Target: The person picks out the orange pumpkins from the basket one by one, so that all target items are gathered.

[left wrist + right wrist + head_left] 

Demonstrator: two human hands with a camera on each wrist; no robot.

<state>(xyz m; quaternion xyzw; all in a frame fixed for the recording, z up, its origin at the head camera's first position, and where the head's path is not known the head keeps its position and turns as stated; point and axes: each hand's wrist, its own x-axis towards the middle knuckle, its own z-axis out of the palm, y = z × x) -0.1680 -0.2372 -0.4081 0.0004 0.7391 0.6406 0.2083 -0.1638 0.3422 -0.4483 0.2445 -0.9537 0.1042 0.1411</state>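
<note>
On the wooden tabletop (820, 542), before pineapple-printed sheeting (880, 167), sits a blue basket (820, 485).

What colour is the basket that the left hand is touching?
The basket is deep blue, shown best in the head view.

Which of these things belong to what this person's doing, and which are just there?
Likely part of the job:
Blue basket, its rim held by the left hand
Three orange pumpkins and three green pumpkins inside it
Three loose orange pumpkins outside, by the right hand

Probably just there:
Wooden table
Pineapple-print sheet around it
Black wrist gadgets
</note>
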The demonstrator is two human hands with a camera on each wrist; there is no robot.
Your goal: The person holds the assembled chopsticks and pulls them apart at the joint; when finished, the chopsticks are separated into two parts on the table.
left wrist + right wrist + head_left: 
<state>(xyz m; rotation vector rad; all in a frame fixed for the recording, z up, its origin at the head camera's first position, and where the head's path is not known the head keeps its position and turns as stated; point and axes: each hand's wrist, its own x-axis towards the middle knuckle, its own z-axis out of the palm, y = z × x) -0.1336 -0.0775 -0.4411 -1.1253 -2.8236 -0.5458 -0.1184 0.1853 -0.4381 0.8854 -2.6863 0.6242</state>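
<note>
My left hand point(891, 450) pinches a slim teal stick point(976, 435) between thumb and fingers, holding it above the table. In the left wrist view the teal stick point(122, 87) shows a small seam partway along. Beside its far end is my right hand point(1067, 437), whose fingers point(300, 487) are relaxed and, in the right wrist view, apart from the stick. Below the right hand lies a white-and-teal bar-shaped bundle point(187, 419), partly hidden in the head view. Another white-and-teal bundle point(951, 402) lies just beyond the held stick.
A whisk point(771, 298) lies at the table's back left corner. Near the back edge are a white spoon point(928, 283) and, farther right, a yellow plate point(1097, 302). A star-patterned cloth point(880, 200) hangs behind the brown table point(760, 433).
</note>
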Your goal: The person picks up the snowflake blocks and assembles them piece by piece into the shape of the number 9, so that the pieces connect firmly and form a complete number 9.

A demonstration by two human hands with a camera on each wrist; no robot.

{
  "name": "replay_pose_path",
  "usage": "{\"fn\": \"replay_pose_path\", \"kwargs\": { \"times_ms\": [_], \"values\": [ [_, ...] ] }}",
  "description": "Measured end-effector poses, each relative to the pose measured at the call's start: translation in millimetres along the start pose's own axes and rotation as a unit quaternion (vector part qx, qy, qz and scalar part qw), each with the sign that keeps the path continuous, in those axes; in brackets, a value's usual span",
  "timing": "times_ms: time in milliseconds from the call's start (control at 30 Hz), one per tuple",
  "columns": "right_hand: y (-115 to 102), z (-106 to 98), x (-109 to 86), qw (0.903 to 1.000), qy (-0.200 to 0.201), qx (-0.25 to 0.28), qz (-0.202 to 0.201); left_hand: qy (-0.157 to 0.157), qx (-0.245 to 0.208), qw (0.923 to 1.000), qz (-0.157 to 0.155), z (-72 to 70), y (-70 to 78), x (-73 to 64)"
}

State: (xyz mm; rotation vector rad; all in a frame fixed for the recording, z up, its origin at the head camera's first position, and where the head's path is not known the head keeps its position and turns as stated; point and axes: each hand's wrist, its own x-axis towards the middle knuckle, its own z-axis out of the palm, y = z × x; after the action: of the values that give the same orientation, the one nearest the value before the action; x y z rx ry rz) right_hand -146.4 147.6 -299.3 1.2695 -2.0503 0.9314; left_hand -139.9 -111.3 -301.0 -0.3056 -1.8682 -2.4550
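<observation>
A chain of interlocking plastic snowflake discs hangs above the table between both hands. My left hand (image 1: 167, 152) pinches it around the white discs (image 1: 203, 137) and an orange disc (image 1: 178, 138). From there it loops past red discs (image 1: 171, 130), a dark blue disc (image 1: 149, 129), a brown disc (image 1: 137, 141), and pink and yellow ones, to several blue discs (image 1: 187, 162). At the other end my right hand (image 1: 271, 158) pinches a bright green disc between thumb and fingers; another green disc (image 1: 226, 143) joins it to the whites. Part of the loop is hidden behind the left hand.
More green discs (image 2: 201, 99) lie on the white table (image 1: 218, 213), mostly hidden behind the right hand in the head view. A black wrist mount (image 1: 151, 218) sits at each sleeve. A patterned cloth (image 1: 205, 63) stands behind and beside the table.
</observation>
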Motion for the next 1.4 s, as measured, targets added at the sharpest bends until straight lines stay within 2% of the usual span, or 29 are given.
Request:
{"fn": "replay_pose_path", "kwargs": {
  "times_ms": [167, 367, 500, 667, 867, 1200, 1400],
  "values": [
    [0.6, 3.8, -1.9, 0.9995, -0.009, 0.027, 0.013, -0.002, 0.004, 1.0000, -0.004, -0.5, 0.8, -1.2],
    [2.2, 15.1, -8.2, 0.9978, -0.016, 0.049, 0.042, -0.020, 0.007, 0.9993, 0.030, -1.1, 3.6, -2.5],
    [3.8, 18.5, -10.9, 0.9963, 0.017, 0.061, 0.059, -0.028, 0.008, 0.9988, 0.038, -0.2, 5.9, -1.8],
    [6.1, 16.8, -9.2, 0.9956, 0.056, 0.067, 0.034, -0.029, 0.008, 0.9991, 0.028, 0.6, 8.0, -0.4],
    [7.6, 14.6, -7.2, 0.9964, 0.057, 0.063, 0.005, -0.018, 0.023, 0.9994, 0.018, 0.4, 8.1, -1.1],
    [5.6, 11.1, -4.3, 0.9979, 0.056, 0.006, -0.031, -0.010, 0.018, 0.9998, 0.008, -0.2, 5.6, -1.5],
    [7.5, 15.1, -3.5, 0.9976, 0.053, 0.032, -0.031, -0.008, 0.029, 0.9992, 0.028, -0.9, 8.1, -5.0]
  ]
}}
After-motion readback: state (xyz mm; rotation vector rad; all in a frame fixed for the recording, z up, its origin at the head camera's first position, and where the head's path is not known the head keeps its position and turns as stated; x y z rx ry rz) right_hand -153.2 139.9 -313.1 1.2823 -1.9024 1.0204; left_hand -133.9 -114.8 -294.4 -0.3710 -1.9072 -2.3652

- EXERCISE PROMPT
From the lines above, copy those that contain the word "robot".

- RESULT OF THE TASK
Demonstrator: two human hands with a camera on each wrist; no robot.
The demonstrator is two human hands with a camera on each wrist; there is no robot.
A demonstration by two human hands with a camera on each wrist; no robot.

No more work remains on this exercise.